Many large multinational corporations are hardly a model of organizational efficiency, with the right hand frequently not knowing what the left is doing. A valuable solution developed at one location fails to spread to other sites struggling with a similar problem, so they continually have to reinvent the wheel. Knowledge management systems have helped, but the truth is that many business units still tend to operate more like stand-alone entities than interconnected members of a larger network. Why do some subsidiaries become isolated, and does that insularity indeed impair business performance?
To answer those questions, L. Felipe Monteiro, doctoral candidate, and Julian Birkinshaw, professor of strategic and international management, of the London Business School and Niklas Arvidsson, researcher of the Royal Institute of Technology in Stockholm investigated the knowledge flow of 171 marketing subsidiaries of six Swedish global corporations: Ericsson, Volvo, Sandvik Steel, Coromant, Pharmacia and Alfa Laval Agri. (Details of the study are contained in their article Knowledge Flows Within Multinational Corporations: Explaining Subsidiary Isolation and Its Performance Implications, in press at Organization Science.) Managers at the subsidiaries answered a questionnaire that helped determine the frequency of knowledge transfers between subsidiaries (horizontal flows) as well as between a subsidiary and headquarters (vertical flows). The authors also collected data on each subsidiary’s capabilities (with respect to its accumulation and use of knowledge about customers and competitors) and financial performance (revenues, profits and market share). The data were controlled for several variables, including the size, geographic location and age of the subsidiary.
The study looked specifically at the process of “problemistic search,” in which a subsidiary has a problem — for instance, how best to market a particular product to a new demographic of customers — and then looks for a solution. In an ideal world, the subsidiary finds another business unit that has successfully tackled that very problem and the two groups exchange the valuable knowledge.

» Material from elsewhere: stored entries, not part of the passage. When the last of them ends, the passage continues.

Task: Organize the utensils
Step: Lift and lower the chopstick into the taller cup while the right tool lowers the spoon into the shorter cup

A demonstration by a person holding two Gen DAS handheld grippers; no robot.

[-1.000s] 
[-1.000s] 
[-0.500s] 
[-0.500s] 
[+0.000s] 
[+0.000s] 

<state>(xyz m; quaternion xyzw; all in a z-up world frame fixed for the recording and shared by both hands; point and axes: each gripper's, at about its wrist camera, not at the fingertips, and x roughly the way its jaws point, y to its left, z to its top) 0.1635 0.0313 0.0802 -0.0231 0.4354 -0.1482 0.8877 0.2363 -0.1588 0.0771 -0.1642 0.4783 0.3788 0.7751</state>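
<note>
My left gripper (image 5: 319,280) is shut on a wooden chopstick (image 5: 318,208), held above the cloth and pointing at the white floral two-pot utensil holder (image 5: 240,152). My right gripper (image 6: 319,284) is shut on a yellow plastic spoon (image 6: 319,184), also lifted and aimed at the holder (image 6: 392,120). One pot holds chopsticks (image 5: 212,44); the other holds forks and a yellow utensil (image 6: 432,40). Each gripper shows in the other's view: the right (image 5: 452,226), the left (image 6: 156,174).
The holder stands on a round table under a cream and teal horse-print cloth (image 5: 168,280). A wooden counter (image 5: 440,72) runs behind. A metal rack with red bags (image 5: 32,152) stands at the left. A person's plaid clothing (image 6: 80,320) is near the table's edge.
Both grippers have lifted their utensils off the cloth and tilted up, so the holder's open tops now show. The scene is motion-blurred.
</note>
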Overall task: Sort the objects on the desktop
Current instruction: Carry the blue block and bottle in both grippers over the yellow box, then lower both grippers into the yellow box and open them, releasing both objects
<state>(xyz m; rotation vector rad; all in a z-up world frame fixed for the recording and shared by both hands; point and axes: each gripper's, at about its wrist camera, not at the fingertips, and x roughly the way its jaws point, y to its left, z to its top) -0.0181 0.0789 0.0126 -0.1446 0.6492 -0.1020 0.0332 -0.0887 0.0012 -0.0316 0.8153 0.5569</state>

Here, it is important to note that perceptions play a huge role. Specifically, people at the subsidiary that has the problem will tend to look for help where they think they will find it. And therein lies the rub: People’s assumptions of where important know-how resides in a large multinational corporation can be highly flawed, to say the least. After all, knowledge is an intangible asset that, by its very nature, is extremely difficult to evaluate.